Contract law governs the legal relationship between the parties to a franchise agreement. The courts in New Zealand may be willing to imply a duty of good faith into franchise agreements which stems from an overseas trend to imply such a duty because of the special relationship between the parties. Since the Dymocks case in the High Court and the subsequent appeal cases to the Court of Appeal and the Privy Council in 2004, a number of legal writers have argued whether the contractual relationship between the franchise company and the franchisee is of such a special nature that a duty of good faith and fair dealing can be implied. Justice Hammond, a High Court Judge, put this view forward in the High Court, but it was firmly rejected by the New Zealand Court of Appeal. It was discussed briefly by the Privy Council on final appeal, but the judgment of their Lordships did not require them to make any final decision in respect of that issue.
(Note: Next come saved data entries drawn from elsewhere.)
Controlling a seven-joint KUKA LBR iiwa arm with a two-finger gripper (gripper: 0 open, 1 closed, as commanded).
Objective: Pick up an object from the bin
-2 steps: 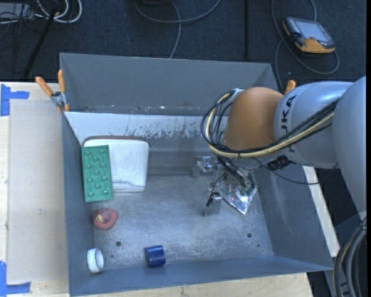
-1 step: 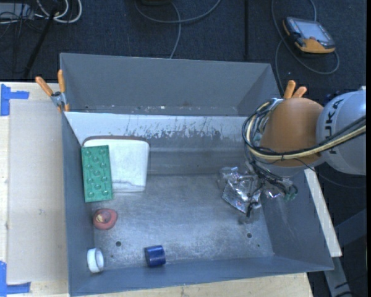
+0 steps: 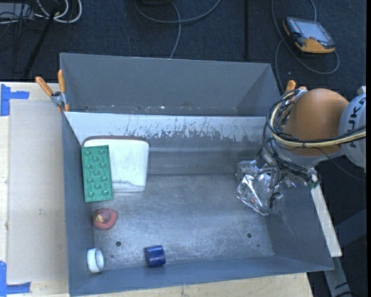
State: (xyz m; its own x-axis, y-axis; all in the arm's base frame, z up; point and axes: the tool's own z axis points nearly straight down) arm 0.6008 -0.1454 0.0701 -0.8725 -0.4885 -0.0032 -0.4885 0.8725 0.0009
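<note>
The gripper (image 3: pixel 258 190) (open or closed, I cannot tell) sits low by the bin's (image 3: pixel 173 88) right wall, well apart from the flat green studded brick (image 3: pixel 97 173).

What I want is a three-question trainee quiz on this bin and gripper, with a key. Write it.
1. True or false: the green studded plate lies at the left of the bin.
2. Which thing is the gripper at? A white ring; B crumpled silver wrapper; C red disc.
3. What colour is the small cylinder near the front wall?
Key: 1 true; 2 B; 3 blue.
</note>
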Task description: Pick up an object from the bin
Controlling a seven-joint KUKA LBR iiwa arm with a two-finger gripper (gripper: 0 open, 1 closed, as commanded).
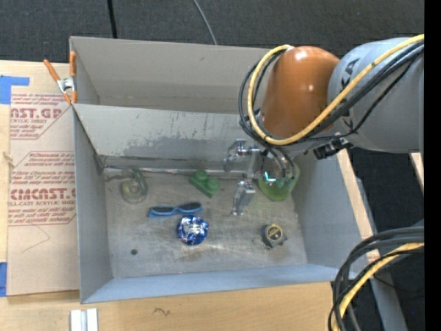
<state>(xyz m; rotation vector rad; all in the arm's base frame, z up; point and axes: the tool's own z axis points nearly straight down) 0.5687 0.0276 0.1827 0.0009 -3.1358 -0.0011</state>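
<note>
Claw (248,188) is low in the right-middle of the bin (89,205), under the orange wrist cover. Can't tell how wide it stands or whether anything is in it. The wrist hides too much.

Nearest thing looks like a green translucent cup (279,187). It's just beside the claw toward the view's right, near the bin's right wall, partly under the wrist. Small green block (204,183) sits on the claw's other side, clear of it. Further off on the bin floor: blue strip (174,211), blue-and-white crumpled ball (193,230), brass-coloured round piece (273,235).

Handling guess for the cup: light, thin-walled plastic, smooth so probably slippery, and it will flex if squeezed hard. Best hold is likely across the wall at the rim, one side in and one out, with moderate force.

Orientation: outline reads roundish, no clear long axis from here. Which way the mouth faces I can't tell — the upper part is hidden. If it's upright, approach angle shouldn't matter much.
</note>
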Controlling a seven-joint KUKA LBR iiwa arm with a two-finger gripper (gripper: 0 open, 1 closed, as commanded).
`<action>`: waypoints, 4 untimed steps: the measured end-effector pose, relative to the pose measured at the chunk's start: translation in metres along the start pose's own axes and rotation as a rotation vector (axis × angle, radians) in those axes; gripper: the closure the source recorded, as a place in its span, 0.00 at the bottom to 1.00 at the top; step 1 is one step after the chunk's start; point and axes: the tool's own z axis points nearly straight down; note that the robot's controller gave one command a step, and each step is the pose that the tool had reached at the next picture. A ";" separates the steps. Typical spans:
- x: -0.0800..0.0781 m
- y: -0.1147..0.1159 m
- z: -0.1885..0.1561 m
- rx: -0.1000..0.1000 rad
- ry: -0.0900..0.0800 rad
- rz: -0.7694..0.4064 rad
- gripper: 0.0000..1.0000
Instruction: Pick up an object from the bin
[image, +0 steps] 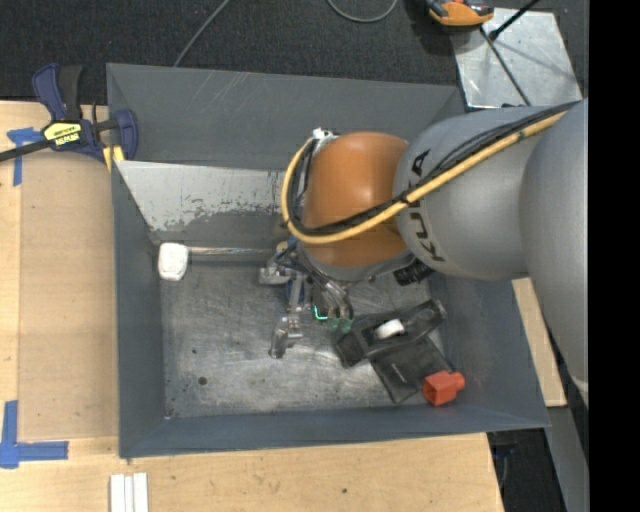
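Observation:
My gripper hangs low over the middle of the bin floor, under the orange wrist cover. It is open, with bare floor between its fingers. Just to its right lies a black tape dispenser with a white roll and a red-orange end piece at the front right. One fingertip points down at the floor to the left of the dispenser, apart from it. A small white block sits at the back left, against the bin's wall and far from the gripper.
The arm's large grey body covers the bin's right back part. The floor on the left and front is scuffed metal, ringed by sloping walls.

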 end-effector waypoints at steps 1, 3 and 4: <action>-0.039 -0.072 0.058 -0.002 -0.009 0.039 0.00; -0.067 -0.155 0.049 0.000 -0.005 0.190 0.00; -0.069 -0.153 0.047 -0.001 -0.008 0.188 1.00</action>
However, Lord Browne-Wilkinson, a member of the Judicial Committee of the Privy Council based in London, when commenting on the Court of Appeal suggestion that “there is no room for superimposing a general duty of good faith, that to do so conflicts with requirements of certainty in commercial contracts” stated:
"These comments suggest that, in their view, the development of the law so as to make an obligation of good faith implicit in the relationship between franchisor and franchisee (as in the case of partnerships and other joint venture agreements) is not desirable. Their Lordships proposed to express no concluded view on these comments and wish to reserve their opinion on the suggestion that the implication of an obligation of good faith and the relationship between franchisor and franchisee would be an undesirable development.”
In Australia there was a recent Court of Appeal decision, Esso Australia Resources Pty Limited v. Southern Pacific Petroleum NL, which stated that no general duty of good faith arises in commercial contracts and such a duty would only arise where it is necessary to protect a vulnerable party from exploitative conduct. However, the franchising relationship is different and, like New Zealand, the Australian Courts are ready to imply a duty of good faith and fair dealing.
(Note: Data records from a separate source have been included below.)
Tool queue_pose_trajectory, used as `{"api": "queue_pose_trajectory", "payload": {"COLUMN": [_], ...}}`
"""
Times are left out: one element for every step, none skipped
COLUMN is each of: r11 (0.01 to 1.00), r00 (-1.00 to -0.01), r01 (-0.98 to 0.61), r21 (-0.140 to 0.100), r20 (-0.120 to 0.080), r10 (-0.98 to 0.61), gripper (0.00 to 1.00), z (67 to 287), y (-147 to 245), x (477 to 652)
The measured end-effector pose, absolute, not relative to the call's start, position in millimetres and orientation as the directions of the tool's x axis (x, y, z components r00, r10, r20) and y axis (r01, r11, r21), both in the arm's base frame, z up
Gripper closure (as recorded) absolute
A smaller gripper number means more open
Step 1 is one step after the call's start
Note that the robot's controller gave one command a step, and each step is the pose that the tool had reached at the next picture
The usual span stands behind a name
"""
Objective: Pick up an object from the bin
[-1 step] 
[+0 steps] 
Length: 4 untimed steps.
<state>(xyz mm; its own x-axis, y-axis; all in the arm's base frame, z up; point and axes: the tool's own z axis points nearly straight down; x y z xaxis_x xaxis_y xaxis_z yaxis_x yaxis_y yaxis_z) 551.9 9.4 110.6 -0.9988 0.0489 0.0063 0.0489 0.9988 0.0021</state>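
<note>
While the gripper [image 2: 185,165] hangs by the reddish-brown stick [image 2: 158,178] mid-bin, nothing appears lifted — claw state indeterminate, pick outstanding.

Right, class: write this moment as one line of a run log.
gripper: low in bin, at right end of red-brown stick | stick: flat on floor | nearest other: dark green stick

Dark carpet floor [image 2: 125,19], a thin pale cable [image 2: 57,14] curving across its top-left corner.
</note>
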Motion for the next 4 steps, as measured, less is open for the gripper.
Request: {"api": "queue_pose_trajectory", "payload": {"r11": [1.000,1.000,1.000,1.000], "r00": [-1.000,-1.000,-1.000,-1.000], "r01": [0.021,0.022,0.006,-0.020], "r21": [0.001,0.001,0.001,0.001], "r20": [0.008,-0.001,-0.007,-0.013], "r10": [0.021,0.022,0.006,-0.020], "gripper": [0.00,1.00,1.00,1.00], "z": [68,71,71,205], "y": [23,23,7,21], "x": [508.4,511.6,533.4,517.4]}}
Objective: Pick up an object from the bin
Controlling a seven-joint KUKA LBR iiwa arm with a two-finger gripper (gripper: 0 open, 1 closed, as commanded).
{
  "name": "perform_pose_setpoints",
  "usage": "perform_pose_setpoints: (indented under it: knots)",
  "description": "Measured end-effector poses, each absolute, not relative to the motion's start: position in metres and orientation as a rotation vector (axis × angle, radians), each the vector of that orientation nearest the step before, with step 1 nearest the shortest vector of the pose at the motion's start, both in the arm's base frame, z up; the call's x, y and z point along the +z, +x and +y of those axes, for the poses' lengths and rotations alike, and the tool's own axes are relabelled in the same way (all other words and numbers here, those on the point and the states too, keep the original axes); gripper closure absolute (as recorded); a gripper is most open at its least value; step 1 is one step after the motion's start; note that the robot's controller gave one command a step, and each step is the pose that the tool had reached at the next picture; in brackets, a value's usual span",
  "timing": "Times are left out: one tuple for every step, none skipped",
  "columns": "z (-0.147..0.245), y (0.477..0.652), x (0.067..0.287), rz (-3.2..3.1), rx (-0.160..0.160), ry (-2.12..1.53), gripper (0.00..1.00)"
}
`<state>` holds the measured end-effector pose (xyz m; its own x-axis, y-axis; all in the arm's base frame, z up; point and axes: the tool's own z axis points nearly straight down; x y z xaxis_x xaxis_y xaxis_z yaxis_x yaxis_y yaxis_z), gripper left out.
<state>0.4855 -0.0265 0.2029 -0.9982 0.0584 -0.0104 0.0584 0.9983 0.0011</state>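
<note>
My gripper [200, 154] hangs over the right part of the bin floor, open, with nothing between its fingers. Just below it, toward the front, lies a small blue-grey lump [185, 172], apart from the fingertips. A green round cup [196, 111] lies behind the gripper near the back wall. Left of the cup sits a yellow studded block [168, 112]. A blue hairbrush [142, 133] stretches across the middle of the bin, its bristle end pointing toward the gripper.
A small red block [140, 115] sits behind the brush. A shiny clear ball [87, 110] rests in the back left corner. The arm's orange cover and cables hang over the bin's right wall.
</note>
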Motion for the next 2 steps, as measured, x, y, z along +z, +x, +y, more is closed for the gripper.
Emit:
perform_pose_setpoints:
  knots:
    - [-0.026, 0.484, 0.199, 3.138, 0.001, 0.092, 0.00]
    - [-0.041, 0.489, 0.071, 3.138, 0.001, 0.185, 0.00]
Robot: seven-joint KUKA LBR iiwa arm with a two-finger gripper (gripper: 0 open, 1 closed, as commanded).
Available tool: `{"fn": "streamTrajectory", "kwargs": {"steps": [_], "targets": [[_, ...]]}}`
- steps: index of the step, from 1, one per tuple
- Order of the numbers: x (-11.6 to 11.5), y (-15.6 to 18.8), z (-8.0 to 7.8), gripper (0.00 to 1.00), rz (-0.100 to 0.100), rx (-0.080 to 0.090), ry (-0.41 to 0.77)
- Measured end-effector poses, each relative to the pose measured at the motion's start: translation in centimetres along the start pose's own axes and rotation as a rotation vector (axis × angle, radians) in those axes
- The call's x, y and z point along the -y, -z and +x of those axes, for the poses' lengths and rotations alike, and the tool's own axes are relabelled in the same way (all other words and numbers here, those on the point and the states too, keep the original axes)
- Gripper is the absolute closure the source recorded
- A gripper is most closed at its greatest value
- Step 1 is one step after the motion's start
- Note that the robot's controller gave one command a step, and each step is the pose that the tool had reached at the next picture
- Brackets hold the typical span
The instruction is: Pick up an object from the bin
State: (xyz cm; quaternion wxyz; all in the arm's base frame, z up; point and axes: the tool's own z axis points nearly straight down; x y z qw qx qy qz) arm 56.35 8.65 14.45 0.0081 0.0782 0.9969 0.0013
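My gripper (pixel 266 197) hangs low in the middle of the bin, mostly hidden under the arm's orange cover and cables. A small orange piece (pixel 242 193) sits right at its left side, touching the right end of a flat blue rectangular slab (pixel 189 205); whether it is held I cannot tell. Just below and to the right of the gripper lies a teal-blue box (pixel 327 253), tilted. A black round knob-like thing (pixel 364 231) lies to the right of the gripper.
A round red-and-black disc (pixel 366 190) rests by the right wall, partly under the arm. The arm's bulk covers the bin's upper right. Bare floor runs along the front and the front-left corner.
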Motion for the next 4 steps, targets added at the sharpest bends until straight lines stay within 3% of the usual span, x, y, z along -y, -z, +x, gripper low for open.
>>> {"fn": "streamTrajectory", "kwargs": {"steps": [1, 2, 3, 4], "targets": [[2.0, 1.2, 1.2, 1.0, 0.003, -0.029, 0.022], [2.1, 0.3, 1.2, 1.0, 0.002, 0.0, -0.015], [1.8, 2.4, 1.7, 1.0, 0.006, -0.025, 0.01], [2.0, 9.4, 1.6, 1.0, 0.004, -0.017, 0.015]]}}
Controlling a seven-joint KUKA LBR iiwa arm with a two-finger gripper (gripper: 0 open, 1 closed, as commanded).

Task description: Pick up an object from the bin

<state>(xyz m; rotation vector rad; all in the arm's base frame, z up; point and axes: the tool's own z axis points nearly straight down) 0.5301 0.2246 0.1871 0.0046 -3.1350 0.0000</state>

New Zealand has a very close relationship with Australia. Many Australian franchise systems have come into New Zealand and New Zealand franchise systems are going to Australia. Unlike New Zealand, Australia has a mandatory disclosure regime. Currently, a foreign franchise company is allowed to appoint one master for the whole of Australia without having to publish a disclosure document and comply with the Australian Code of Conduct. However, the government will remove the current exemption later this year when the code is amended.
New Zealand Development
There is no present move by the New Zealand government to introduce franchising legislation so that makes New Zealand an attractive market for international franchisors. New Zealand encourages the entry of overseas systems whose master-franchise agreements or unit-franchise agreements will only require minor amendments. For example, the restraint of trade clause, legislation and the governing law clauses are typical examples of where changes will have to be made.
New Zealand will continue to be a robust and exciting market for franchising. Home services will keep expanding together with leisure franchises, especially those involving fitness. Food systems are always welcome together with anything different and New Zealanders love brands. With a robust and fair legal system with no franchising legislation, New Zealand is attractive and high standards are being maintained by the FANZ through its membership having to comply with the Code of Practice.